* _WHAT IS NEEDED_
The task calls for the lines below from the line with "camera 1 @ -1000" to the line with "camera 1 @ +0", both ends included, copied exactly, without any pictures.

Stored records

[Start of section]

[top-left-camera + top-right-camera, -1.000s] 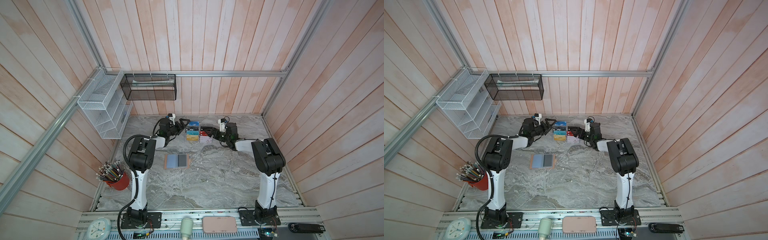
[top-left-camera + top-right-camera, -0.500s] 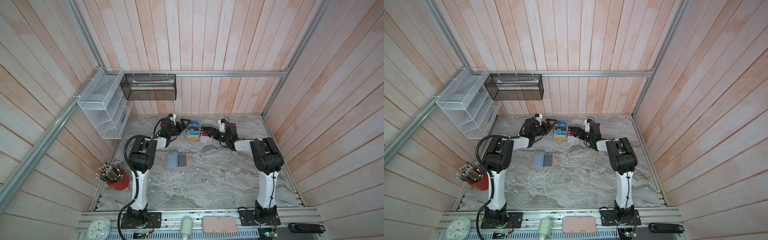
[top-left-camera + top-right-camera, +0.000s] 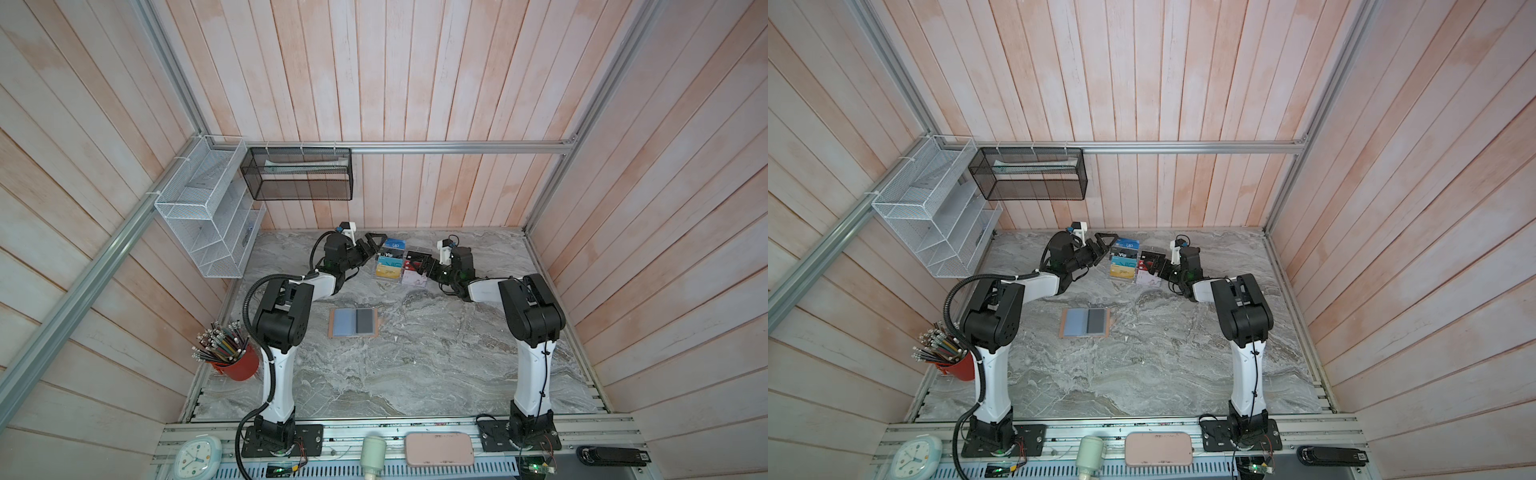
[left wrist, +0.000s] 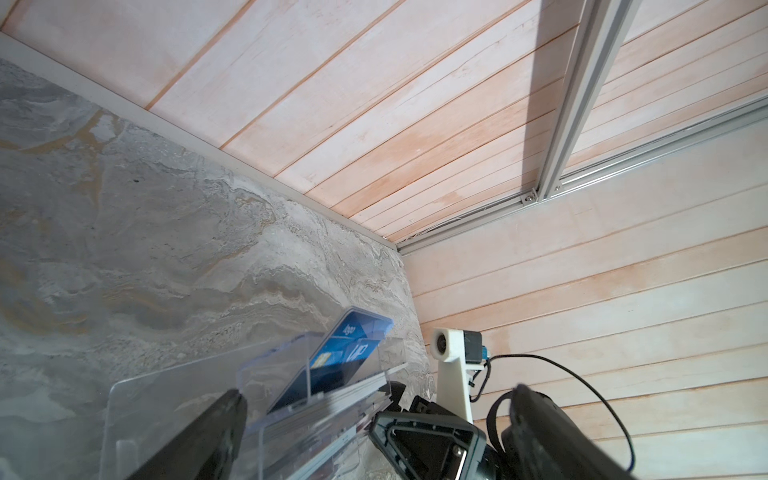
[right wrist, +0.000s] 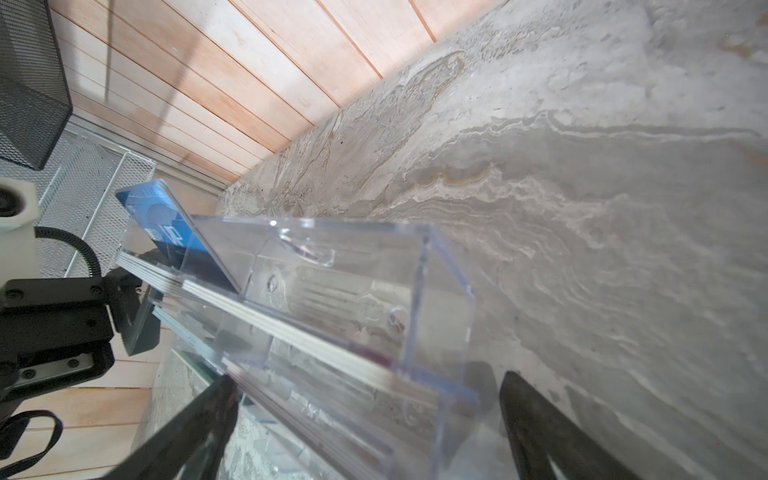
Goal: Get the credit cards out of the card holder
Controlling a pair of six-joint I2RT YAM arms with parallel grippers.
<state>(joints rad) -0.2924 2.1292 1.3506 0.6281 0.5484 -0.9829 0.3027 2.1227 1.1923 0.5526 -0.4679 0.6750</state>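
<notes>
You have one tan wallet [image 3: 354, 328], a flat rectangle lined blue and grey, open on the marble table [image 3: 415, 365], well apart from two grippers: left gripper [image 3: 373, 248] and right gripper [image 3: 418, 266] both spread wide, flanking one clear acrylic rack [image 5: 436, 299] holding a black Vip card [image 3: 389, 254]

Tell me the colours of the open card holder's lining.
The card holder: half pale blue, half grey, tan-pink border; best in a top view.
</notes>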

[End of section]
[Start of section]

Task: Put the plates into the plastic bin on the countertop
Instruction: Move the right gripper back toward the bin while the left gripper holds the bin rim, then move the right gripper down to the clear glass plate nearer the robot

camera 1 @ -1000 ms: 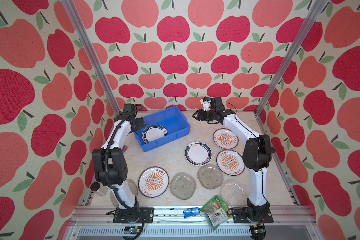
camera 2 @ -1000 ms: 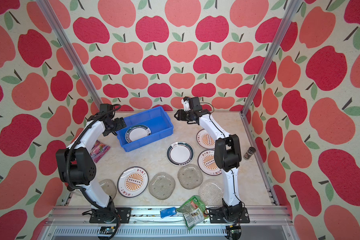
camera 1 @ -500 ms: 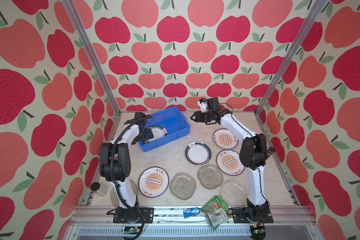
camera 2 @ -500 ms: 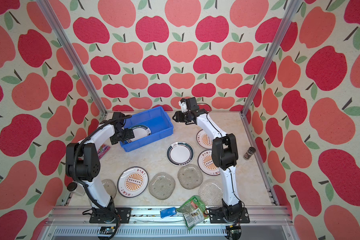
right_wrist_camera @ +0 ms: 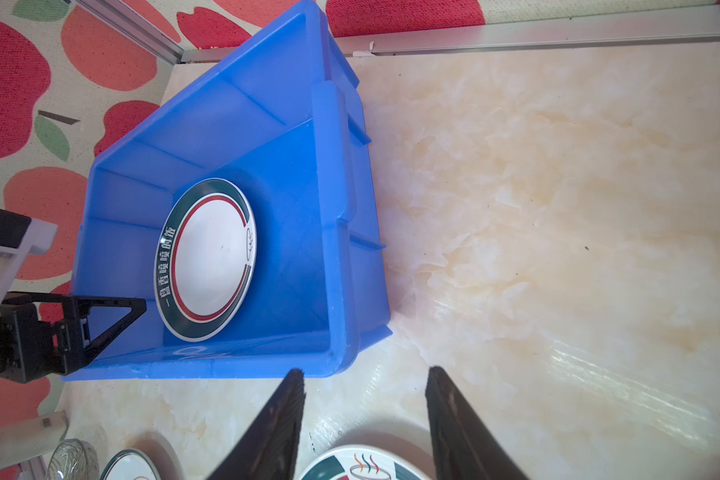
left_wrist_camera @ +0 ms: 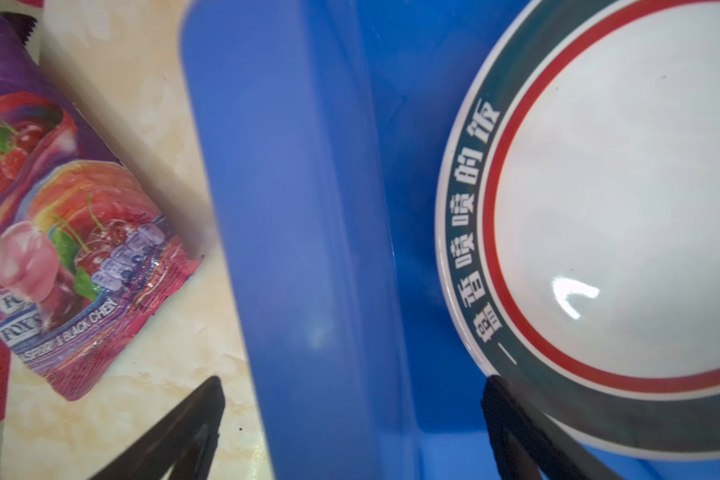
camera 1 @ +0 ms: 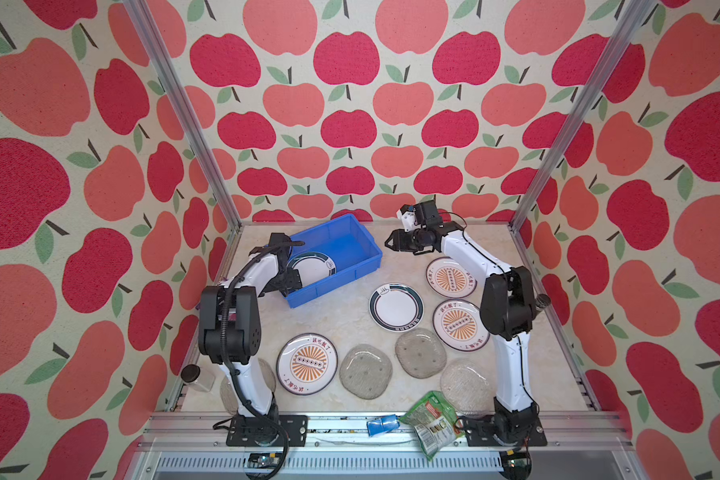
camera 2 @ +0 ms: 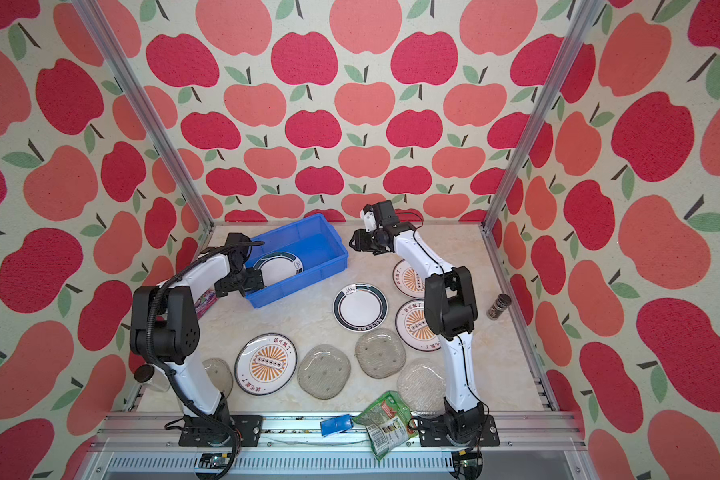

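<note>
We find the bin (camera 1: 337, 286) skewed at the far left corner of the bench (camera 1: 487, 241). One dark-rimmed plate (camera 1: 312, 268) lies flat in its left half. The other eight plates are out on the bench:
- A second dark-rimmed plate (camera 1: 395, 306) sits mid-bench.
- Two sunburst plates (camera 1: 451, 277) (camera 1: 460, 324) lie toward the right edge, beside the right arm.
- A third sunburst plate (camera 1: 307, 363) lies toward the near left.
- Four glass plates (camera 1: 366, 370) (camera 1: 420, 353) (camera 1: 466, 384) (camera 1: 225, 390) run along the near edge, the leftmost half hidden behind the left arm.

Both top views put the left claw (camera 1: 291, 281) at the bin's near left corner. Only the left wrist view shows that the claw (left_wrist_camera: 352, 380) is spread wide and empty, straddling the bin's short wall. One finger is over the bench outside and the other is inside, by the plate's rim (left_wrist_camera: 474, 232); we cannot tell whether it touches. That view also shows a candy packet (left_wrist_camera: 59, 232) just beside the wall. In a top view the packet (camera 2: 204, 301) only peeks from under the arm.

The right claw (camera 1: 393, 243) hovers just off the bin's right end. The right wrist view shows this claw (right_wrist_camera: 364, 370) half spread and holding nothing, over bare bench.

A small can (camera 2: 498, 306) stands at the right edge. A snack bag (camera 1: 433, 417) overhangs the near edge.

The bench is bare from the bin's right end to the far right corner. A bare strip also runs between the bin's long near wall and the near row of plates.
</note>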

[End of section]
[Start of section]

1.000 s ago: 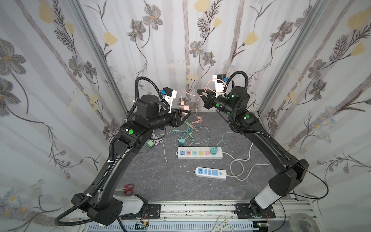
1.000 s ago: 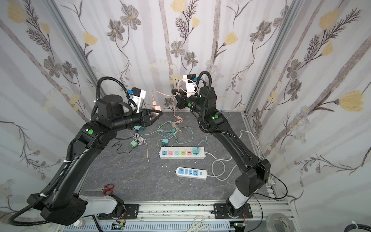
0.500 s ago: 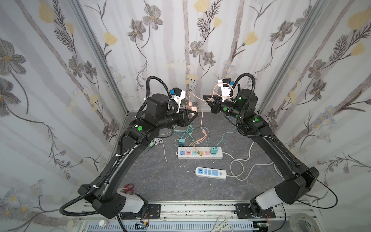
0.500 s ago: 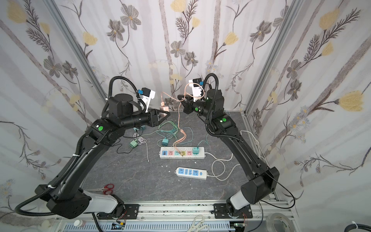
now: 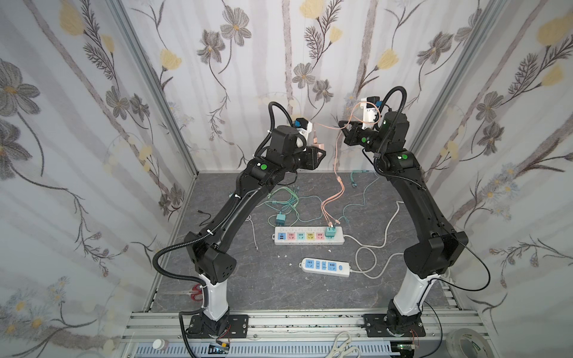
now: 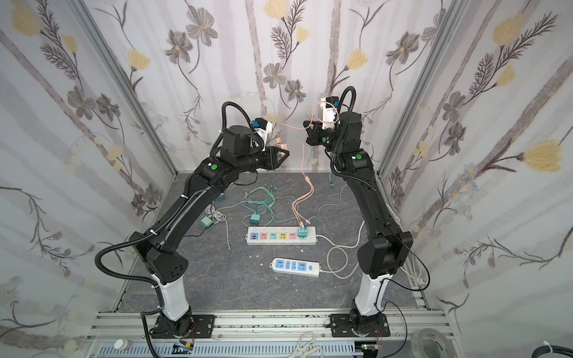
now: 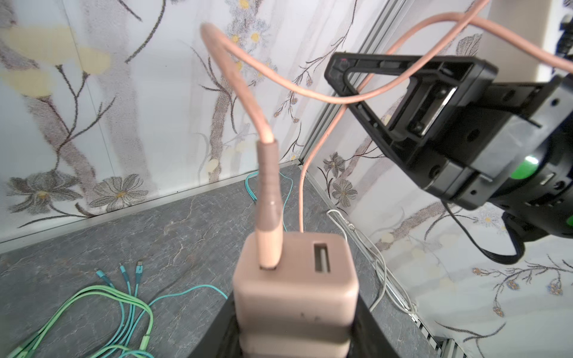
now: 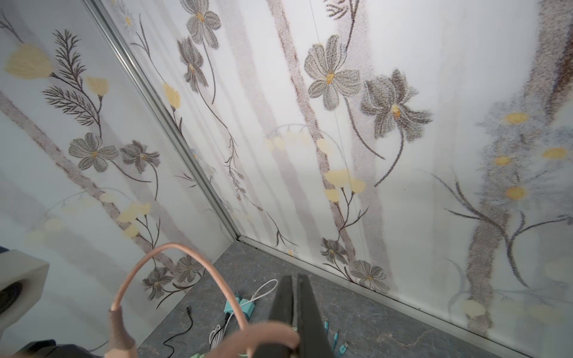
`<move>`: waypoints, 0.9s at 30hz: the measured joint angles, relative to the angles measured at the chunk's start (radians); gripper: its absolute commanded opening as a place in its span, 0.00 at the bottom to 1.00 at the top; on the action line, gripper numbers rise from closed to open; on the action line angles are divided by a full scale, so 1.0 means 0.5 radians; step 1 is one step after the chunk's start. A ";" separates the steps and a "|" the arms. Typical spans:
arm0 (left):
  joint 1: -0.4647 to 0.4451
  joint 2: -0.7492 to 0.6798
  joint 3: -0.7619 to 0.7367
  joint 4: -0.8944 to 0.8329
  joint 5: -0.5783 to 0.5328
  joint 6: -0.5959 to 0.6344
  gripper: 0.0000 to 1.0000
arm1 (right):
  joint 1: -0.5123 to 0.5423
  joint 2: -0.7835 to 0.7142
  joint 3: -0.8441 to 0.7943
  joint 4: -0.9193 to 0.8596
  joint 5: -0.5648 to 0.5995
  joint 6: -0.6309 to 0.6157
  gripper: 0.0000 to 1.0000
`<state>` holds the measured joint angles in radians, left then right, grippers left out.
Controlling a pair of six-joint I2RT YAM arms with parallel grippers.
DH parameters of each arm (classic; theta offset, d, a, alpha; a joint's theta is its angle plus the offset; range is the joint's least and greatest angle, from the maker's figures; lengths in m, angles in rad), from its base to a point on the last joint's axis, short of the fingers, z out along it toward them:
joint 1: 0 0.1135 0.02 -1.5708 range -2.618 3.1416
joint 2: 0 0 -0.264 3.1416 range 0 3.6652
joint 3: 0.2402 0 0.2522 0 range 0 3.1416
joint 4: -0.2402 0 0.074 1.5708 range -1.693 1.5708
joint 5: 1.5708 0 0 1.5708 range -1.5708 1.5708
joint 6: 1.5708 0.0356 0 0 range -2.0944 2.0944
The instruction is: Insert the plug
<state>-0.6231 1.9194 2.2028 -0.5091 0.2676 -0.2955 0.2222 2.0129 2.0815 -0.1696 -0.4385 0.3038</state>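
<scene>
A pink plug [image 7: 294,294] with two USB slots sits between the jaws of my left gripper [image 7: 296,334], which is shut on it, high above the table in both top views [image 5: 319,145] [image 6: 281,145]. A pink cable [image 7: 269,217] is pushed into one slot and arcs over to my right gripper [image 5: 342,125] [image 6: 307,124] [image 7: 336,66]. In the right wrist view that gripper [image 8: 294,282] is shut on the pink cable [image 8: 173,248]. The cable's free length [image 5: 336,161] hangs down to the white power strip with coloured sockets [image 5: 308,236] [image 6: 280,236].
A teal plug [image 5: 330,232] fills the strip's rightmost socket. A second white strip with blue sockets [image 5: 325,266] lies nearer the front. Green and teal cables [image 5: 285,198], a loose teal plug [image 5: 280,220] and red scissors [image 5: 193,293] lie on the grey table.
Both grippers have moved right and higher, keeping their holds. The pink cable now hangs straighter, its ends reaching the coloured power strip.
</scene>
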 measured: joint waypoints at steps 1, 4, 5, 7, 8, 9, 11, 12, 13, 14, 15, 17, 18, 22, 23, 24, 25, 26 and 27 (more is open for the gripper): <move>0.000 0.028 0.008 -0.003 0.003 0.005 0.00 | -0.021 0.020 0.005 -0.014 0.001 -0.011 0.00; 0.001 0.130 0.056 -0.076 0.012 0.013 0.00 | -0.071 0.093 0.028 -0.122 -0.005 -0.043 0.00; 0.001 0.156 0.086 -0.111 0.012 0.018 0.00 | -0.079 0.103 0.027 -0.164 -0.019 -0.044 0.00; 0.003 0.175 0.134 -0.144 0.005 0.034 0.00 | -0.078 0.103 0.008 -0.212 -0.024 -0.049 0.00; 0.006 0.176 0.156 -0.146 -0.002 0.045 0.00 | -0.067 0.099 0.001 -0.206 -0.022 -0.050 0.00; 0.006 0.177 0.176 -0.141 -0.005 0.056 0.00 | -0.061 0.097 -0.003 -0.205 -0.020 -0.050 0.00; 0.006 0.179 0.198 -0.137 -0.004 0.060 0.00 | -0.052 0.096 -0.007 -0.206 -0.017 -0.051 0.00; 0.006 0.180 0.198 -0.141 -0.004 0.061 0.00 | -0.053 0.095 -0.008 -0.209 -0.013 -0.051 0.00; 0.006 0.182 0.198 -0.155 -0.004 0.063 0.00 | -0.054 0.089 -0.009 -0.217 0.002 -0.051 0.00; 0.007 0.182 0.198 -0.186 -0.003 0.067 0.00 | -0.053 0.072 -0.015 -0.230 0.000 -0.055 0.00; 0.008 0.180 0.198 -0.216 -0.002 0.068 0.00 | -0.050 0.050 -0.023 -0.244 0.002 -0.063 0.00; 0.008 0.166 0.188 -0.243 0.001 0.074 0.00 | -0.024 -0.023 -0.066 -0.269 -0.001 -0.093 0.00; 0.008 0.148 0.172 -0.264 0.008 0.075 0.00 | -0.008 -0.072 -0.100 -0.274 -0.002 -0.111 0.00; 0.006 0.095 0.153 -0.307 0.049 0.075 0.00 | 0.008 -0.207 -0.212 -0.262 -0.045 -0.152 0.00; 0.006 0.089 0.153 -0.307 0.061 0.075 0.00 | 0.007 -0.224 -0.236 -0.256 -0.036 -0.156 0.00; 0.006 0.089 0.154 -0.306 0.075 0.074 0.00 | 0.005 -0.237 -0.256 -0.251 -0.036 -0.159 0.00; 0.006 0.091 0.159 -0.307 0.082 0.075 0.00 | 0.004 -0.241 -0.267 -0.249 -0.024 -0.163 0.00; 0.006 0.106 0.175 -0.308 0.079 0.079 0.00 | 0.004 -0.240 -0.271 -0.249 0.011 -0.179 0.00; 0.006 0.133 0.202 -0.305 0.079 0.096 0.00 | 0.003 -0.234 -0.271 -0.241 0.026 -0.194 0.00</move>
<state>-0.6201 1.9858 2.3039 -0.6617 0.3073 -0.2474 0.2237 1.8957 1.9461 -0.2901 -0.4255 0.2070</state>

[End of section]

* _WRITTEN RESPONSE_
camera 1 @ -1000 ms: 
camera 2 @ -1000 ms: 
camera 1 @ -500 ms: 
camera 2 @ -500 ms: 
right_wrist_camera @ +0 ms: 
left_wrist_camera @ +0 ms: 
camera 1 @ +0 ms: 

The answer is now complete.